A group of students gathers for a team task to illustrate how LMS supports UDL

5 ways a centralized LMS can support UDL


Here’s how our LMS supports UDL and helps us create an anytime-anywhere learning environment for students who get taught from where they are—not from where we “think” they are

Applicable to every student in every classroom, the Universal Design for Learning (UDL) principles of offering multiple means of representation, action and expression, and engagement help teachers leverage every child’s strengths while supporting a very personalized learning path based on student choice. When your LMS supports UDL, students reap the benefits.

Unlike pedagogies that attempt to teach to a broader group of students with a broad brush, UDL encompasses a wide swath of learning content—lectures, lessons, videos, audio recordings, group projects, individual projects, etc.—to help the modern-day student reach his or her fullest potential.

Related content: 5 ways to leverage UDL for student inclusivity

As we’ve all come to learn, managing digital content along with making it available to the people who need it isn’t easy. Enabling access for students and parents is equally as challenging, as is providing ongoing professional development for teachers who are using UDL every day in their K-12 classrooms.

5 ways our LMS supports UDL

When we kicked off a new initiative focused on student-centered learning, our district started looking for an all-in-one learning management system (LMS) that would serve as a staging area for our UDL and project-based teaching models. Not only would it give teachers and students the freedom to select their preferred tools, but it would also integrate with Google, keep everything in a centralized place, and enable high-quality professional development for teachers.

After a comprehensive review, we narrowed the field down and opted for itslearning because it offered strong support for UDL. Today, we have 98 percent usage across our K-12 district, which is 1:1 for grades one through 12 (kindergarten is 3:1). Here are five ways our LMS supports UDL and project-based teaching while transforming the learning process:

1. Gives teachers and students freedom, voice, and choice. Choice is at the heart of UDL, a framework that recommends flexibility and an option-rich curriculum that offers learners multiple means of engagement, multiple representations of content, and multiple means of action and expression.

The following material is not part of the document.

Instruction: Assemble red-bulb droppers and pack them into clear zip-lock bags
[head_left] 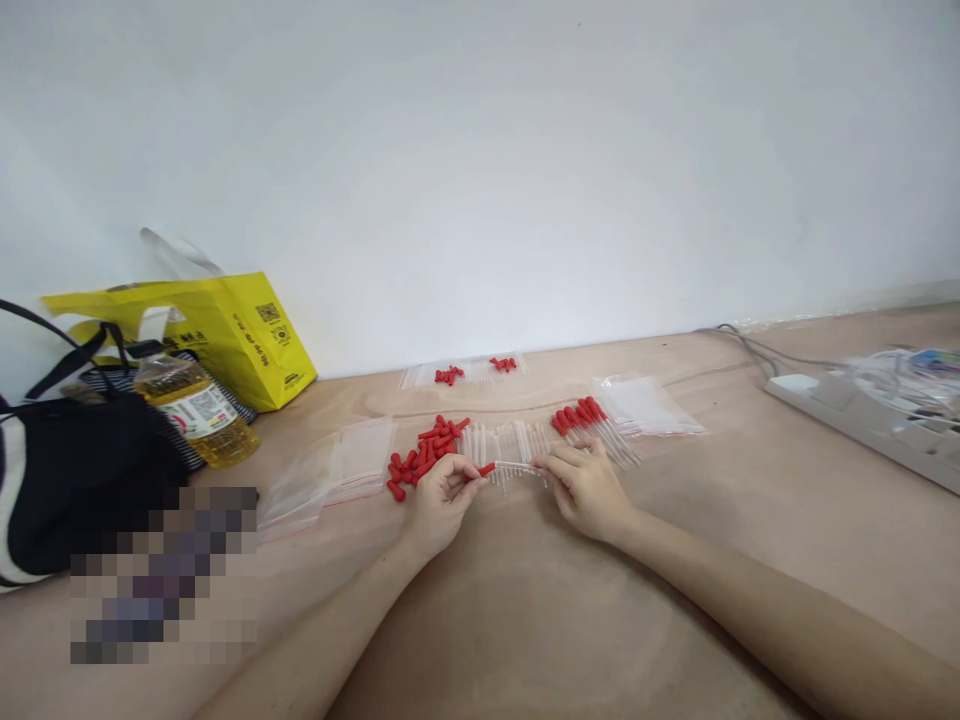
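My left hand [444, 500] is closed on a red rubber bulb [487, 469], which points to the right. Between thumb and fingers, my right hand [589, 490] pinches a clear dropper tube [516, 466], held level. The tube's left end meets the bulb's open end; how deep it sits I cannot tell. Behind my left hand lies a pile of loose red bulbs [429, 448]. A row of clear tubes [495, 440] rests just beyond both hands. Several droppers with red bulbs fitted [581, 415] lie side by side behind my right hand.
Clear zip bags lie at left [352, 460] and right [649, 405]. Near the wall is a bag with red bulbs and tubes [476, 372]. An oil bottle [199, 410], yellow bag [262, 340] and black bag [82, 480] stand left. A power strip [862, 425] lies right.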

We don’t evaluate based on how much technology a teacher is using, and we don’t push out all the curriculum to our teachers saying, “You have to teach this on this day.” Teachers have a lot of freedom about how they address curriculum and how they reach their goals. Our LMS also goes hand-in-hand with our 1:1 initiative, which we use in grades one through 12.

2. Integrates with Google. This is a tremendous win for us. Our robust LMS just links the tools together, so there’s a lot less work on the teachers’ end now in terms of organizing or collecting learning content. They don’t have to teach the students how to share Google assets because they already know how to do it. This helps to break down some of the barriers in terms of access to assignments and documents. It’s always good to be able to give students the freedom to use tools like Google, which they’re comfortable with, instead of saying, “you have to use this tool in order to make this specific design and turn in the assignment.”

Related content: So you think you understand UDL?

3. Helps teachers break the “strict curriculum” mold. As a former AP biology teacher, one of the biggest challenges I dealt with was having to follow a strict curriculum. We just didn’t have a lot of time to teach in the first place, and then we had to give rigid tests at the end of the course. There just wasn’t much flexibility. A lot of teachers deal with this issue, and getting them to utilize technology tools and to understand that students can learn from videos, by doing projects, and from reading, has definitely presented a learning curve at our district. As a former teacher, for example, I found that homework was a good starting point for this transformation. I would always give them a study guide that went along with the text and the unit, and let students make a video, create doodle diagrams of a chapter, or write an essay—all of which can be uploaded to, managed by, and stored in a centralized LMS that integrates with Google.

4. Provides a wide array of quality academic resources. We currently have over 3 million pieces in our library of curriculum, plus various curriculum assets that teachers can use by signing into our LMS (which is accessible 24/7). Using these quality academic resources, students are free to express themselves in what they know, versus what we “think” they know. It also opens up an entirely new world for teachers, who can use video, audio, Google, and myriad other free tools to create content. Instructors can then store the content in a single location that’s accessible to students, parents, or anyone else who needs it.

5. Serves as our professional development hub. Because UDL isn’t taught in every preservice undergraduate methods course, we do quite a bit of professional development for teachers, all of which is managed in our LMS—which is basically our professional development hub. We have coaches or “UDL facilitators” in our buildings, conducting weeklong UDL institutes over the summer. We also offer new teacher academies throughout the year which are quarterly check-ins with teachers to make sure the UDL model isn’t too overwhelming for them. Today, roughly one-third of our new teacher orientation is focused on what UDL is and what it means. All staff have individualized professional development through the LMS platform to meet the needs of their busy schedules. Because all of this content is in our hub, it’s consistent across the district no matter where you’re at. Everybody knows how to use it, and everybody’s expected to be in it.